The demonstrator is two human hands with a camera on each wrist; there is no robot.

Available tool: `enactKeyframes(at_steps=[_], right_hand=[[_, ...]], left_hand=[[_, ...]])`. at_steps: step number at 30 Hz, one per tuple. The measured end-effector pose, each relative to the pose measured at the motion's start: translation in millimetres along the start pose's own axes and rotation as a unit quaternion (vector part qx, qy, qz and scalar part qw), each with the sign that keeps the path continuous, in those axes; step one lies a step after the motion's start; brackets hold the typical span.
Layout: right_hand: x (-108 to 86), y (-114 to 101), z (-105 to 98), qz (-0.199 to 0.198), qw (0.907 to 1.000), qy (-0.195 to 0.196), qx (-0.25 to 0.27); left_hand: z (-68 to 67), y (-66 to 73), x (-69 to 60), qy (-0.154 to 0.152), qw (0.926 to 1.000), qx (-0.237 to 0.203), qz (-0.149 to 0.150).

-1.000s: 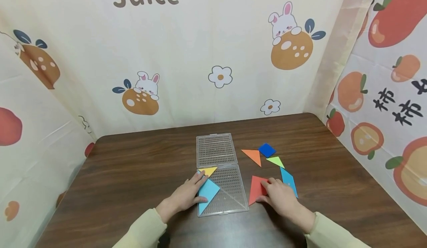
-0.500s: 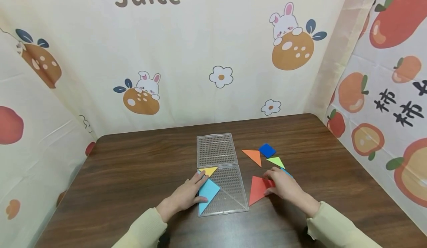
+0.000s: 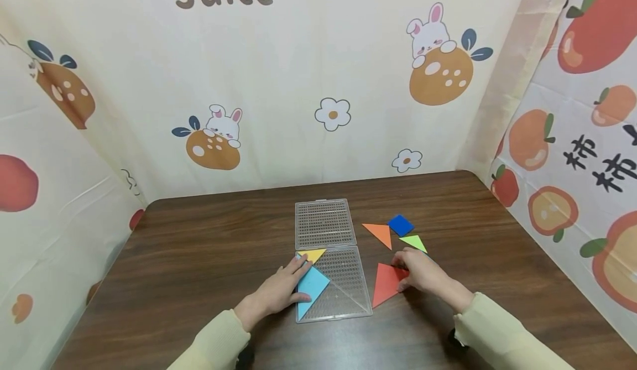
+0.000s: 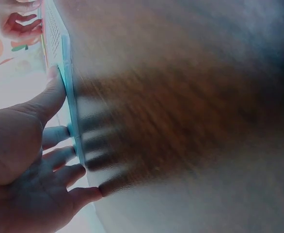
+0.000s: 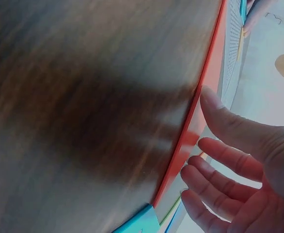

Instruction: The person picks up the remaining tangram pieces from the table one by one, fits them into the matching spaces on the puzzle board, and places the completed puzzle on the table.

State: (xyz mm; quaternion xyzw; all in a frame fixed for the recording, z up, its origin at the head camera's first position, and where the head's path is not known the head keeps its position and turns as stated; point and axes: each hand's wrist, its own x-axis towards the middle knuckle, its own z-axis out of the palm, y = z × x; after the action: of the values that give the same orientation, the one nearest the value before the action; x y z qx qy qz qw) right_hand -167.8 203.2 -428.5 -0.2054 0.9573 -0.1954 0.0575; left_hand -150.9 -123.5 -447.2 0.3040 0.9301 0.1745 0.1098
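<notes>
My left hand (image 3: 278,290) rests with fingers spread on a light blue triangle (image 3: 313,283) at the left side of a clear plastic case (image 3: 348,287). Beyond that piece, a yellow triangle (image 3: 314,254) lies in the same half, its near part under my fingers. On the table right of the case, my right hand (image 3: 423,271) holds the right corner of a red triangle (image 3: 385,284) between thumb and fingers. The thumb (image 5: 211,99) touches its near edge. A blue parallelogram (image 5: 139,224) lies beside the red piece, mostly hidden by the hand in the head view.
Past my right hand lie an orange triangle (image 3: 380,234), a dark blue square (image 3: 400,225) and a green triangle (image 3: 414,242). The case's perforated other half (image 3: 323,223) lies unfolded behind. A printed curtain (image 3: 278,154) stands along the table's back.
My right hand has shifted slightly forward and right along the red triangle, covering more of the blue parallelogram. The red triangle and my left hand stay in place.
</notes>
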Motion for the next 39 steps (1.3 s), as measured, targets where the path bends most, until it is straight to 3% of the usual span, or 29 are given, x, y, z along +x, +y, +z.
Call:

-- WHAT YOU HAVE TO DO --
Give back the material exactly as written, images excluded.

-- SOLUTION FOR THIS PROBLEM --
The demonstrator is two human hands with a camera on each wrist; there is no robot.

Available tool: `enactKeyframes(at_steps=[_], right_hand=[[_, ...]], left_hand=[[_, ...]])`. at_steps: step number at 30 Hz, one per tuple. The measured end-effector pose, each relative to the pose measured at the motion's start: translation in millimetres along the start pose's own axes and rotation as a unit quaternion (vector part qx, qy, qz and scalar part qw), each with the sign that keeps the path continuous, in those axes; step one lies a step after the motion's start; brackets hold the typical span.
Layout: right_hand: x (-108 to 86), y (-114 to 101), z (-105 to 98), qz (-0.199 to 0.198), qw (0.907 to 1.000), qy (-0.195 to 0.196), qx (-0.25 to 0.27); left_hand: z (-68 to 67), y (-66 to 73), x (-69 to 60), qy (-0.154 to 0.152), qw (0.926 to 1.000), qx (-0.237 to 0.203), qz (-0.149 to 0.150).

-1.000s: 
-0.500s: 
+0.000s: 
+0.000s: 
+0.000s: 

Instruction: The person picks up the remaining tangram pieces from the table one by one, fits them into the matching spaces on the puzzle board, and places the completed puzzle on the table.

State: (xyz mm; quaternion xyzw; all in a frame fixed for the recording, z up, its origin at the head camera's first position, and where the head's path is not known the head keeps its position and turns as stated; point and axes: each hand's wrist, its own x-axis towards the middle knuckle, its own z-axis out of the palm, y = z × x; after the action: of the values that give the same orientation, the one nearest the value before the action; x y z qx qy qz qw) right_hand -167.8 203.2 -428.5 -0.2054 0.9573 -0.1954 0.0575; left_hand -150.9 -123.5 -447.2 0.3040 0.9301 0.1745 0.1098
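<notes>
My left hand (image 3: 278,290) rests with fingers spread on a light blue triangle (image 3: 313,283) at the left side of a clear plastic case (image 3: 348,287). Beyond that piece, a yellow triangle (image 3: 314,254) lies in the same half, its near part under my fingers. On the table right of the case, my right hand (image 3: 423,271) holds the right corner of a red triangle (image 3: 385,284) between thumb and fingers. The thumb (image 5: 211,99) touches its near edge. A blue parallelogram (image 5: 139,224) lies beside the red piece, mostly hidden by the hand in the head view.
Past my right hand lie an orange triangle (image 3: 380,234), a dark blue square (image 3: 400,225) and a green triangle (image 3: 414,242). The case's perforated other half (image 3: 323,223) lies unfolded behind. A printed curtain (image 3: 278,154) stands along the table's back.
My right hand has shifted slightly forward and right along the red triangle, covering more of the blue parallelogram. The red triangle and my left hand stay in place.
</notes>
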Motion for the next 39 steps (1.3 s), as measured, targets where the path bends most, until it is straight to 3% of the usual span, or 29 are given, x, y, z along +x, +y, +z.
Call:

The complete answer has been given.